The most straightforward approach is to use the saved power locally within the
core with the faulty unit to compensate for the loss in IPC performance. Instead,
98PowerTransfer adds any locally saved power to the chip-wide pool of accumulated
power for potential use in boosting other cores' performance. While this requires
more complex chip-level power management algorithms, a performance gain closer
to the global optimal can be found. For instance, it would be more worthwhile
to boost the frequency and voltage of another core running a computationally
intensive thread when the local core is running a memory-bound thread.

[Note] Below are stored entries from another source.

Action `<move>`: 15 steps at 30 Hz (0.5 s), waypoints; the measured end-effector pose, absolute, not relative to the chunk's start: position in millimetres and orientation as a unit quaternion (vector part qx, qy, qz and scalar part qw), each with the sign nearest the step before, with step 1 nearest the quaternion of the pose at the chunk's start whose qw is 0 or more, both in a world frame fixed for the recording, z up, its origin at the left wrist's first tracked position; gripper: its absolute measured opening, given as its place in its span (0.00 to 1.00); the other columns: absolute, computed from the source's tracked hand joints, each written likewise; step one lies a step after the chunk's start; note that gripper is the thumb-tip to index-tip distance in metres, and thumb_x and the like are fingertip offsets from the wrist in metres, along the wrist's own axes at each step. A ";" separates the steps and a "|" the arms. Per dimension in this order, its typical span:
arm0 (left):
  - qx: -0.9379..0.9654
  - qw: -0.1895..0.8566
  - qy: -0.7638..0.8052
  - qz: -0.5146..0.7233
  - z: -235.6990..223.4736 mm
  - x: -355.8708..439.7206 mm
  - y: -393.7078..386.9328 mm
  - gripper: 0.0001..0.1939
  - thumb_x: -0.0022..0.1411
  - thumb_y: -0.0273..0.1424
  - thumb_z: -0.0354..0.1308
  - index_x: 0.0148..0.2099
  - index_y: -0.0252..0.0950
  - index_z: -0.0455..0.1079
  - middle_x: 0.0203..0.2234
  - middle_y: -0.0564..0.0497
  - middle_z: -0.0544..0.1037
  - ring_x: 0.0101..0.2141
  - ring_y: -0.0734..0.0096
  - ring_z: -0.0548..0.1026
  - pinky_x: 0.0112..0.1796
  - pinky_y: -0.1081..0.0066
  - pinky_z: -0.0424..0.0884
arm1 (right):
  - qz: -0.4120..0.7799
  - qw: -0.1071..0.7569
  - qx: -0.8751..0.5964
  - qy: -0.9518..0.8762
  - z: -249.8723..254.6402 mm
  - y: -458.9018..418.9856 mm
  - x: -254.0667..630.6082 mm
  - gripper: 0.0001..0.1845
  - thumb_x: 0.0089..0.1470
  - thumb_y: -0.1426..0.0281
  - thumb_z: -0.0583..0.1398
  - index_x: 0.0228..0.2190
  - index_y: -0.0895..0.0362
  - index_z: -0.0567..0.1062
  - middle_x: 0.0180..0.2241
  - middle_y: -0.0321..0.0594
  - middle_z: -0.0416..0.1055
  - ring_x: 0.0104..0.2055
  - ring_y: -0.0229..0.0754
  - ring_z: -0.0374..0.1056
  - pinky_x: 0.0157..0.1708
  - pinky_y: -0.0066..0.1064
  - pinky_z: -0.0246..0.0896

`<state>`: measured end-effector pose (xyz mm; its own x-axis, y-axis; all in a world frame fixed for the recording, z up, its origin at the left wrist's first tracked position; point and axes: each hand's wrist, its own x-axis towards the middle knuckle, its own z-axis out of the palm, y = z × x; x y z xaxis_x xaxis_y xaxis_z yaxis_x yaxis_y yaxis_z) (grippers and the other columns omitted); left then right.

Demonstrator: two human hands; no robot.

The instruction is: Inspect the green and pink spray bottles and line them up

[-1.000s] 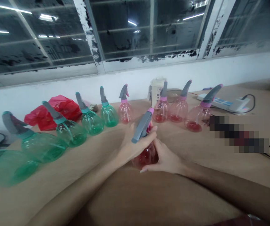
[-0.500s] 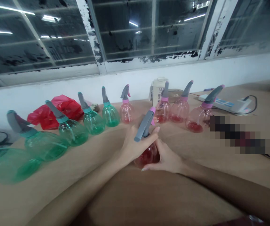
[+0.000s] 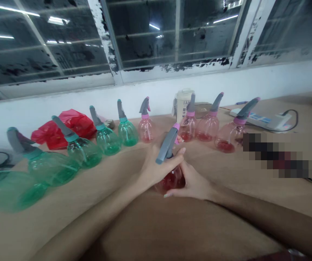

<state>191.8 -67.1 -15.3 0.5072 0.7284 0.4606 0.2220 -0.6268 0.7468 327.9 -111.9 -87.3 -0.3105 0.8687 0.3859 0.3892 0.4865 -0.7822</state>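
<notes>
A pink spray bottle (image 3: 169, 181) with a grey trigger head stands upright on the table in front of me, dark red liquid showing inside. Around its neck, just under the head, my left hand (image 3: 156, 165) is closed; some of its fingers are hidden behind the head. My right hand (image 3: 194, 180) grips the bottle's body from the right, thumb across the front and fingers behind. Past my hands, another pink spray bottle (image 3: 146, 129) stands alone, and three more form a group to the right, the closest being a pink bottle (image 3: 228, 136).
Several green spray bottles line the left side, one a large green bottle (image 3: 52, 168). Behind them lies a red plastic bag (image 3: 71, 125). A cream cup (image 3: 183, 103), a white power strip (image 3: 264, 119) with a cable, and a blurred-out item are at back and right.
Almost nothing differs. Both hands keep their hold on the pink spray bottle, which stays in the same place.
</notes>
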 end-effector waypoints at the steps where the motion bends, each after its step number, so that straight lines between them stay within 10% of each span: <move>1: 0.806 0.320 0.295 0.401 -14.3 192.0 -67.3 0.09 0.58 0.34 0.56 0.41 0.37 0.66 0.35 0.50 0.76 0.36 0.68 0.75 0.41 0.64 0.71 | 0.287 0.415 -0.415 -0.757 -87.2 -111.6 328.0 0.53 0.35 0.55 0.68 0.58 0.54 0.49 0.56 0.49 0.58 0.59 0.54 0.54 0.56 0.49 0.52; 15: 0.815 0.287 0.306 0.400 -6.3 193.5 -70.9 0.04 0.55 0.28 0.54 0.29 0.38 0.62 0.20 0.57 0.67 0.22 0.76 0.66 0.28 0.72 0.66 | 0.297 0.396 -0.437 -0.751 -90.5 -111.7 329.1 0.47 0.33 0.52 0.68 0.52 0.55 0.58 0.46 0.48 0.66 0.53 0.57 0.61 0.51 0.53 0.56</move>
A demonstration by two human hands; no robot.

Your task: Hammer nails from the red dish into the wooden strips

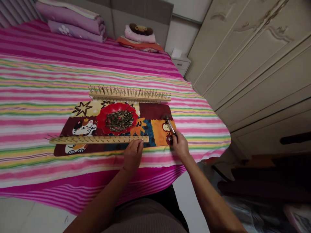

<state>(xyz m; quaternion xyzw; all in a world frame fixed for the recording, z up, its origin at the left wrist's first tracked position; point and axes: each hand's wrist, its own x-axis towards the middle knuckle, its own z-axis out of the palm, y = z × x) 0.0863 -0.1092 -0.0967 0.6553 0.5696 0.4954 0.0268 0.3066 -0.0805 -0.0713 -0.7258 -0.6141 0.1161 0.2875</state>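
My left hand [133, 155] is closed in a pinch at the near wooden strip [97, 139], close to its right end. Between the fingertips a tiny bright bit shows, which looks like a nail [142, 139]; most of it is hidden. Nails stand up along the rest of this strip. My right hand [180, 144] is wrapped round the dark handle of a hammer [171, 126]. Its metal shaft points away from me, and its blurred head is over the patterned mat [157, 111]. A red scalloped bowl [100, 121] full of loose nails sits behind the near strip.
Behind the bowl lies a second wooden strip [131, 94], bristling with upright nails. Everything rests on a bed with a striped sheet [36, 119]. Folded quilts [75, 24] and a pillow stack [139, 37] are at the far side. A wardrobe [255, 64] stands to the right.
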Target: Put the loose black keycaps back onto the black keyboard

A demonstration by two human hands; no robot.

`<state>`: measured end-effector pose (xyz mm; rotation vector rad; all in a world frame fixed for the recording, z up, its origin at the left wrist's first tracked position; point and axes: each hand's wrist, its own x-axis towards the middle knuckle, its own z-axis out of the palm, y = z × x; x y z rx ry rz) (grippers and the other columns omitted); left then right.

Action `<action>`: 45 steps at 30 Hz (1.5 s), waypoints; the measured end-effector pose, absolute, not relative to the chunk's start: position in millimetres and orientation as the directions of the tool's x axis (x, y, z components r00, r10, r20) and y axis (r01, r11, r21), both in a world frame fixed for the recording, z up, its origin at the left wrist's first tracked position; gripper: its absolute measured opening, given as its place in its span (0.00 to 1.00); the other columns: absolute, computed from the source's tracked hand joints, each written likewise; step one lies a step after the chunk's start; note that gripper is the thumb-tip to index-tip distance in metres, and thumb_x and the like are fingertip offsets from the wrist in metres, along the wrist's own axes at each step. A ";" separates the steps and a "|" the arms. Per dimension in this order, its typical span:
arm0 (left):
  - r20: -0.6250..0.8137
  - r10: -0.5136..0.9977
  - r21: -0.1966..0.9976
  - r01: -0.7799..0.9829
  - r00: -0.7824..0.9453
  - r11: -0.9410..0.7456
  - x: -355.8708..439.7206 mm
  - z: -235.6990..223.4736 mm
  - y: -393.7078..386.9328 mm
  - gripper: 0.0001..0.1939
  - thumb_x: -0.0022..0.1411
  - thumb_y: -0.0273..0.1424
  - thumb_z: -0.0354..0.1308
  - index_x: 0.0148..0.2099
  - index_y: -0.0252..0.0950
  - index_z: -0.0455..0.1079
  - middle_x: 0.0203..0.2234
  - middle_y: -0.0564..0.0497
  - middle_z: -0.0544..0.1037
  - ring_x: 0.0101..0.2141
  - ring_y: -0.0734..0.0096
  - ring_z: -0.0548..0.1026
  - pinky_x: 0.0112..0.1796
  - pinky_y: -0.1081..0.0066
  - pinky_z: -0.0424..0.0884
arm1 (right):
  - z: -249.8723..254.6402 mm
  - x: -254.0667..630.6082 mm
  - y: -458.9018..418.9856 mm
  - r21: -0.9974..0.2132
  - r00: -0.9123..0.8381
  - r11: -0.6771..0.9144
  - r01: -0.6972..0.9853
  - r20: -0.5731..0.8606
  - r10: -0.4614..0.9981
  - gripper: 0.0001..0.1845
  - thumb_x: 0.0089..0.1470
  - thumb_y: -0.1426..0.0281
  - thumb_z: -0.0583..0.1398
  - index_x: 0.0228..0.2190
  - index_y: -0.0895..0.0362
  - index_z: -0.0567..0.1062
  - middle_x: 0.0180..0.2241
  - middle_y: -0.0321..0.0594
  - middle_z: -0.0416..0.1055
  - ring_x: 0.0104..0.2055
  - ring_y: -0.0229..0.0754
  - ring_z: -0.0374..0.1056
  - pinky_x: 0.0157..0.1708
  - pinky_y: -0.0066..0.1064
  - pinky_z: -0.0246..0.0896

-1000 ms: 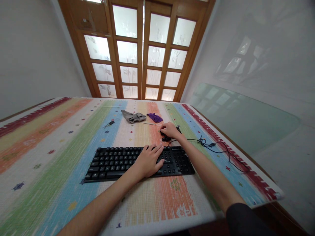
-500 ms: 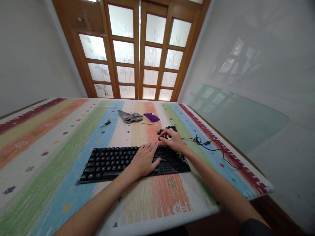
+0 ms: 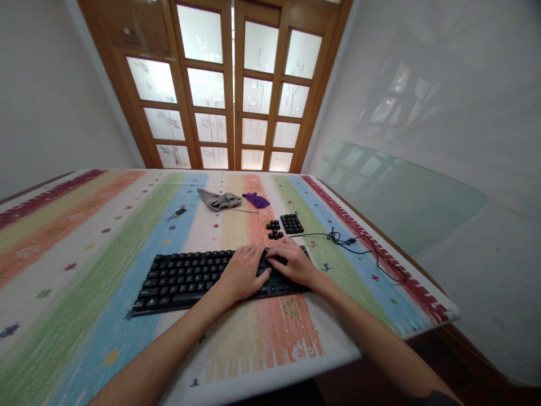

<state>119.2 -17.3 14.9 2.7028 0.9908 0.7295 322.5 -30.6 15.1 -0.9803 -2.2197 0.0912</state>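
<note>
A black keyboard (image 3: 181,280) lies across the front of the table, with keycaps on its left part and bare key posts along its lower right. My left hand (image 3: 244,272) rests flat on the keyboard right of its middle, fingers stretched out and thumb apart, holding nothing. Beside it, over the right part, my right hand (image 3: 293,262) has thumb and forefinger pinched at a small dark keycap (image 3: 267,255), mostly hidden by the fingers. Behind that hand lie several loose keycaps (image 3: 274,234) and a block of number-pad keycaps (image 3: 291,224).
A black cable (image 3: 355,242) runs off to the right in a loose tangle. Farther back are a grey cloth (image 3: 220,200), a purple cloth (image 3: 257,200) and a thin rod (image 3: 245,211). A small black object (image 3: 180,212) lies at the left. A striped cloth (image 3: 105,293) covers the table.
My right hand has come from the loose keycaps back toward me, down to the keyboard next to my left hand. The loose keycaps are uncovered now. My left hand stays on the keyboard.
</note>
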 end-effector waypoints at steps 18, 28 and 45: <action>0.383 0.641 0.310 0.561 0.666 -0.768 118.8 19.2 -19.3 0.19 0.63 0.34 0.56 0.56 0.36 0.63 0.52 0.40 0.75 0.53 0.51 0.72 0.55 0.52 0.67 | 10.2 321.7 -26.8 -0.291 -0.500 0.730 0.618 0.571 0.651 0.09 0.62 0.75 0.59 0.38 0.54 0.79 0.38 0.42 0.80 0.38 0.46 0.70 0.45 0.43 0.65; 0.368 0.650 0.304 0.575 0.664 -0.760 119.7 19.3 -19.5 0.20 0.64 0.34 0.57 0.56 0.34 0.63 0.52 0.39 0.74 0.53 0.51 0.72 0.55 0.53 0.67 | 12.0 323.8 -26.8 -0.224 -0.509 0.734 0.640 0.591 0.625 0.10 0.62 0.75 0.60 0.29 0.56 0.77 0.33 0.40 0.79 0.36 0.45 0.66 0.40 0.40 0.66; 0.440 0.576 0.273 0.508 0.689 -0.817 117.4 14.0 -17.8 0.13 0.64 0.31 0.55 0.51 0.37 0.69 0.55 0.41 0.73 0.57 0.52 0.70 0.58 0.50 0.66 | 16.9 316.4 -39.2 -0.116 -0.552 0.710 0.695 0.547 0.629 0.07 0.57 0.77 0.59 0.32 0.55 0.76 0.34 0.44 0.73 0.40 0.49 0.63 0.44 0.44 0.66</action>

We apply DVFS by noting that memory behavior is usually well correlated
with IPC. As such, benchmarks with high IPC are usually not memory bound and
are considered good candidates for DVFS boosting. Benchmarks are thus sorted
by IPC and DVFS is speculatively engaged in a greedy fashion starting with the
highest IPC benchmark until the leftover power is exhausted. If the DVFS boost
will exceed the power budget, voltage and frequency are scaled down accordingly.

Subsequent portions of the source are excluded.